Los nobles enviaban el diseño de sus escudos con los colores heráldicos y el tamaño deseado; las casas manufactureras devolvían rollos repetidos y entonces se procedía a insertarlos cual ribetes en los puños, así como en las partes anterior y posterior de las libreas. El rango de la familia podía inferirse de la decoración en las chaquetas de sus caleseros. Si estaban ornamentadas con galones de oro y plata, con motivos geométricos y vegetales, se trataba de comerciantes de poca categoría o de quienes se dedicaban al alquiler del carruaje. La aristocracia jamás dejó de exhibir sus armas en las libreas de los caleseros, pues con ello mostraban su lugar en la sociedad. La preocupación por esta pieza del atuendo fue tal que, a mediados del siglo pasado, los condes de Fernandina introdujeron libreas diferenciadas básicamente por el color: rojo escarlata para el verano y azul prusia para el invierno. Al igual que la librea, los botones indicaban linaje y eran troquelados finamente conforme al diseño de la chaqueta. Se fundían en plata, pero ya entrada la segunda mitad del siglo XIX algunas familias nobles prefirieron dorarlos. Los caleseros de la naciente burguesía usaban botones con las iniciales de sus dueños impresas y motivos caligráficos entrelazados, mientras que los conductores de calesas para alquiler llevaban botones muy pulidos y sin ornamentos.

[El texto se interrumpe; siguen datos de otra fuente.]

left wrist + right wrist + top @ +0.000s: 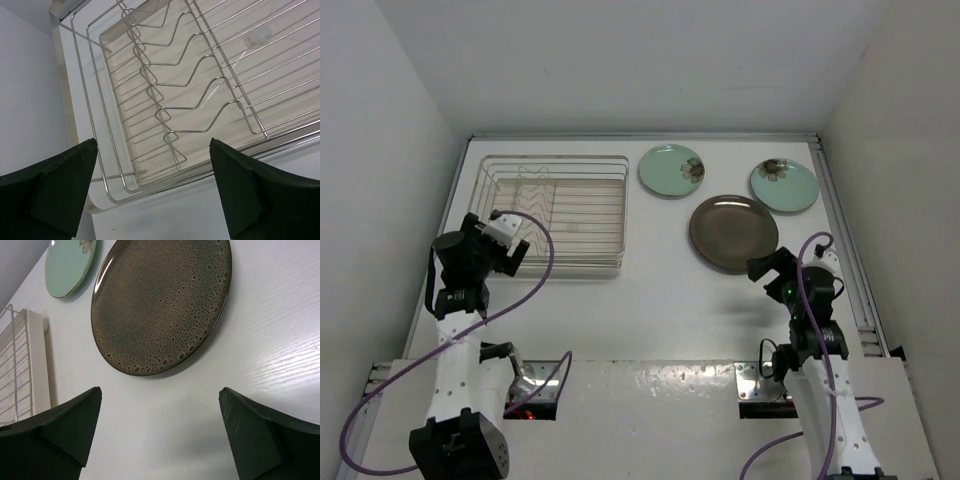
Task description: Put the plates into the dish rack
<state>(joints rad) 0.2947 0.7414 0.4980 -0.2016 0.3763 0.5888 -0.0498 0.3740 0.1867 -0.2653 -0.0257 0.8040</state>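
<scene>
The silver wire dish rack (555, 210) stands empty at the back left; its wavy dividers fill the left wrist view (190, 95). The dark brown plate (733, 233) lies flat right of centre and shows in the right wrist view (160, 305). One mint-green plate (672, 170) lies behind it, also in the right wrist view (70, 265). The other mint-green plate (784, 185) lies at the back right. My left gripper (510, 250) is open and empty at the rack's near left corner (152, 165). My right gripper (767, 270) is open and empty just near of the brown plate (160, 415).
White walls close in on the left, right and back. A raised rail (845, 240) runs along the table's right edge. Purple cables (535, 275) loop off both arms. Bare white table (650, 310) lies between the arms.
</scene>
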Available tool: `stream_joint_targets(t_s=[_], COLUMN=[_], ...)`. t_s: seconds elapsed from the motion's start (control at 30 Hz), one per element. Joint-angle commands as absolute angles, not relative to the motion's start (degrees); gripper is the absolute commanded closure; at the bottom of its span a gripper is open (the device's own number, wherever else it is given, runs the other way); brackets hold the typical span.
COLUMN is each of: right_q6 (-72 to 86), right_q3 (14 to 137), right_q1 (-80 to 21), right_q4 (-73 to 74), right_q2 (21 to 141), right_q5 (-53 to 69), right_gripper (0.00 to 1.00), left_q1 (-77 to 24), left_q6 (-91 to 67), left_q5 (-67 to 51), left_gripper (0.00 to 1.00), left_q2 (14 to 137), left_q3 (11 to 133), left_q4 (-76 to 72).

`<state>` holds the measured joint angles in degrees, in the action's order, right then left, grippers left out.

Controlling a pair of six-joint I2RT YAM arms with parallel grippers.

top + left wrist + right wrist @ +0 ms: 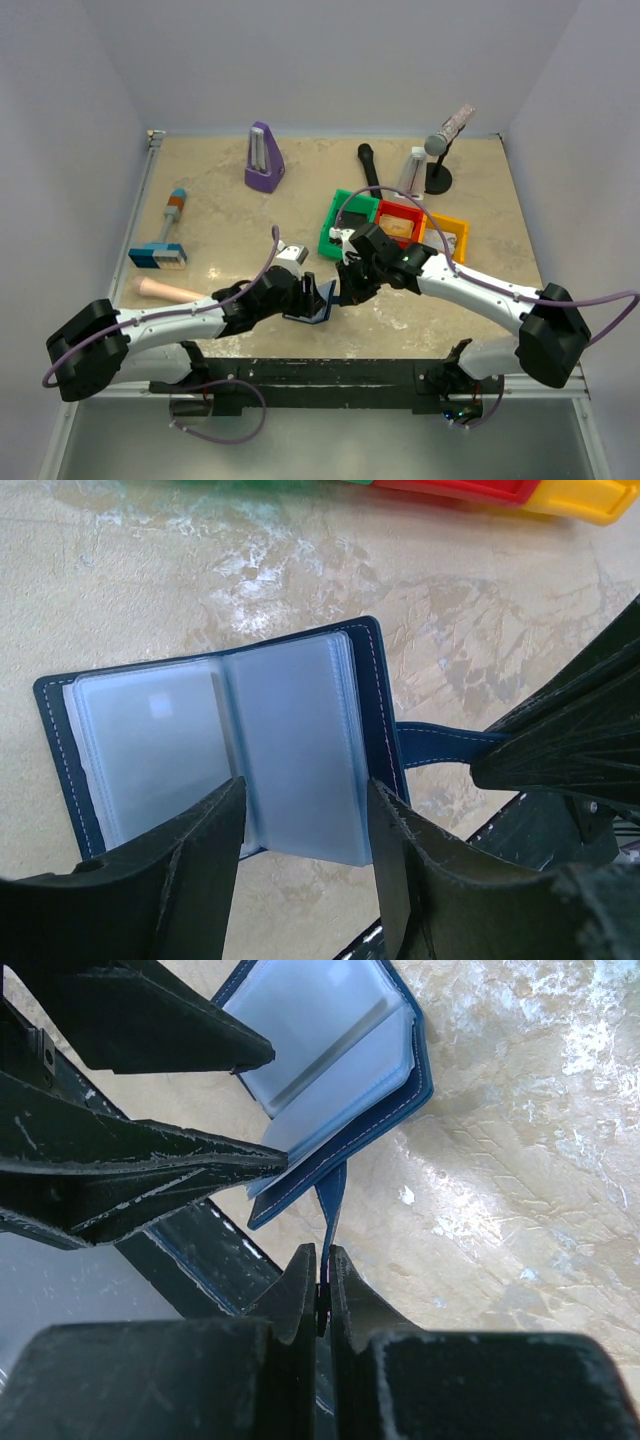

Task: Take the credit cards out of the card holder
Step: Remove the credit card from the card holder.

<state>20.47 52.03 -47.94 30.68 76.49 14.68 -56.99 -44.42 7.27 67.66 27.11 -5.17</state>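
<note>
Tabletop [220, 220]: right pincer [322, 1260] clamps tab [332, 1200] of card holder [290, 750]; left pincer [305, 790], parted, straddles it.

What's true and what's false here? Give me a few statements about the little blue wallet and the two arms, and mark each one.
1. The card holder is opened up. True.
2. The right tool is pinching the holder's snap tab. True.
3. The left tool is clamped fully shut. False: its fingers stand apart over the pale inner panels.
4. The card holder sits inside the green bin. False: it is outside the bins, between the two tools.
5. A purple metronome stands near the far edge of the table, well away from the holder. True.
</note>
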Motion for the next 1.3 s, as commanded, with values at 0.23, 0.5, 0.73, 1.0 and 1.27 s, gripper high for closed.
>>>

La calesa tuvo la primacía del escenario público habanero en las primeras décadas del XIX, y el calesero exhibió su preciosa carga en teatros, fiestas y plazas «cual caballero sobre arrogante corcel», asevera la mayoría de los viajeros que pasaron por La Habana en aquellos tiempos. Ninguno de los coches de lujo que aparecieron después, como el cupé, el landó o la berlina, pudieron competir en gracia, estilo y distinción con la calesa. Tampoco entre los nuevos conductores hubo personaje más pintoresco que el calesero.